* Prompt:
Starting with the line that contains "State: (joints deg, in" and stopping after the line that contains "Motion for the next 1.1", return each line below exactly as written, with no others.

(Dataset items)
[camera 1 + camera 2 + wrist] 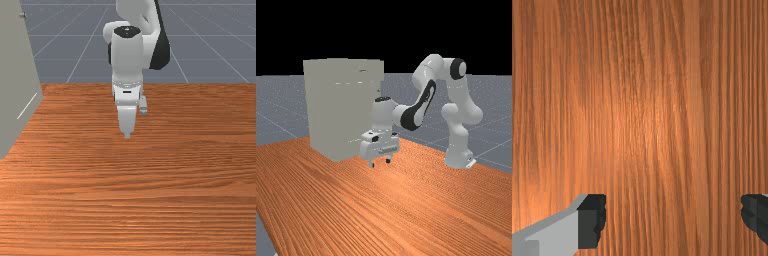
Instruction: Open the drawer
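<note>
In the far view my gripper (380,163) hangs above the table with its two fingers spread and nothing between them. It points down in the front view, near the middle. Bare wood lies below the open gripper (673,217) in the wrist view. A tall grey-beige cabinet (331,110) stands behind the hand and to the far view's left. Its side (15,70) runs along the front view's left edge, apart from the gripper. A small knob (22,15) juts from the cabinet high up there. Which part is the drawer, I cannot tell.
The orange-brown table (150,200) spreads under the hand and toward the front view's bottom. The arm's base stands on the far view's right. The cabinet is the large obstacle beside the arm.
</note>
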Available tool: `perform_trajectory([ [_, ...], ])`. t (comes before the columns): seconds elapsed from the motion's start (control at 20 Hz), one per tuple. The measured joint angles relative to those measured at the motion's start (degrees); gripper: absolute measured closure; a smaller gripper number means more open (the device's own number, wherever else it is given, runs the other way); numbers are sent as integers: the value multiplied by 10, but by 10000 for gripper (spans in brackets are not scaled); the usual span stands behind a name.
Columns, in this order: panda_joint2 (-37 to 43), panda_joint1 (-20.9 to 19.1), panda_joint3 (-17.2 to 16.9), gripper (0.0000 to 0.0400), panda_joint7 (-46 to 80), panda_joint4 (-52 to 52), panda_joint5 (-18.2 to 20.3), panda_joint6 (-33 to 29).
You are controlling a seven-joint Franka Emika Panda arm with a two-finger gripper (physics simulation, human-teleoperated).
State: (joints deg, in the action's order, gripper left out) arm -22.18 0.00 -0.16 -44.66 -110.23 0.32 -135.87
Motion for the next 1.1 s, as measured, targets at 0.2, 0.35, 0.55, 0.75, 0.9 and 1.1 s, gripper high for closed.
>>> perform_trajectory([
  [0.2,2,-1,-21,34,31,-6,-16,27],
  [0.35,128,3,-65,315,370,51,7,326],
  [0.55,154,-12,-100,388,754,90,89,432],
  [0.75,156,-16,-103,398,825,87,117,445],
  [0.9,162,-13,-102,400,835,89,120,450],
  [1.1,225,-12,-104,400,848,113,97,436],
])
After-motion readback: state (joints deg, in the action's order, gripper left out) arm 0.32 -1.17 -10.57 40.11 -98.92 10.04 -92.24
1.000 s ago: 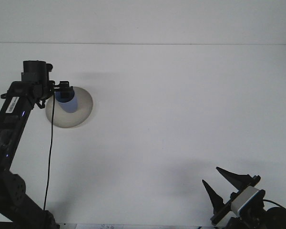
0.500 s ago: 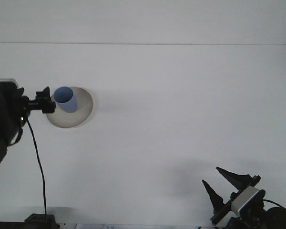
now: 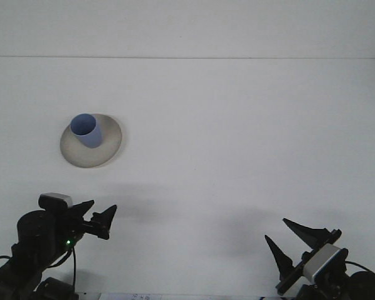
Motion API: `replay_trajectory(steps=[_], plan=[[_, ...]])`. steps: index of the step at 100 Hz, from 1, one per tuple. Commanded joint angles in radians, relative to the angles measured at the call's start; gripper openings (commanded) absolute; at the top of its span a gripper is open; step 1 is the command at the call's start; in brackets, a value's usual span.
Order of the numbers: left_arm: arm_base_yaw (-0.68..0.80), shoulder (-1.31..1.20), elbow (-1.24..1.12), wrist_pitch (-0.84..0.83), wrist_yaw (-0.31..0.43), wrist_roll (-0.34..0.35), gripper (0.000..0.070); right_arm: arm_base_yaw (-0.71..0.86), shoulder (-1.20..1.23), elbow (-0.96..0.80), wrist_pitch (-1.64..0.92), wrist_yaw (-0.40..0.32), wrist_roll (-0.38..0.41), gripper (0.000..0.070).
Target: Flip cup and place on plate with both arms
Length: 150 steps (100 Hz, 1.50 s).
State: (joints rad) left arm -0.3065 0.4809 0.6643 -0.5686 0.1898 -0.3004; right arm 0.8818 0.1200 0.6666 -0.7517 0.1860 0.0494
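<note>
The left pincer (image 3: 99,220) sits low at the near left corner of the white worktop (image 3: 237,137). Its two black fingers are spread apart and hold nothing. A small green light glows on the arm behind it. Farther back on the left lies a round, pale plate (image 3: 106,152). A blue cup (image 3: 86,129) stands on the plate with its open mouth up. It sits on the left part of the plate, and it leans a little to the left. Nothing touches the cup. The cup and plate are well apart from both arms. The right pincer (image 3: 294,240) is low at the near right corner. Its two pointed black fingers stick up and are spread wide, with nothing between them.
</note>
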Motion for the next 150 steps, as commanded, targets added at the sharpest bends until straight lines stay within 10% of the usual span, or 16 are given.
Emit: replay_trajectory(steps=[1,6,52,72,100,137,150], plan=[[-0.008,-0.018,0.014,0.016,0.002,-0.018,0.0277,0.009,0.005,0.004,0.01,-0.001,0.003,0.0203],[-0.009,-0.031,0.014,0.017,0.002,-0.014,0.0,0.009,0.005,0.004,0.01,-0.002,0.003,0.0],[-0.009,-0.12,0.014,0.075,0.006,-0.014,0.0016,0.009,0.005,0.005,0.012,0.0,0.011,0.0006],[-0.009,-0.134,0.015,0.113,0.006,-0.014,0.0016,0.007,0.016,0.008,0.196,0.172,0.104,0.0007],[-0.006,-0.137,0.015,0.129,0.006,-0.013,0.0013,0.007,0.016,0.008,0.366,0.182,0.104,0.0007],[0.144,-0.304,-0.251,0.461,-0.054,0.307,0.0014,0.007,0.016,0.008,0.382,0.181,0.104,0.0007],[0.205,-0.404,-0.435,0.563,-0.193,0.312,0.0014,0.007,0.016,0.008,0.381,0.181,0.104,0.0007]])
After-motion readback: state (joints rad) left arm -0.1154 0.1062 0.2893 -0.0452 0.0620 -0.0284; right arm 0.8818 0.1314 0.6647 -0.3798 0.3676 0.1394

* Response area:
State: (joints deg, in the action's order, gripper left out) arm -22.18 0.00 -0.16 -44.66 -110.23 0.32 -135.87
Motion for the next 1.1 s, as measured, targets at 0.2, 0.35, 0.55, 0.75, 0.9 and 1.1 s, gripper high for closed.

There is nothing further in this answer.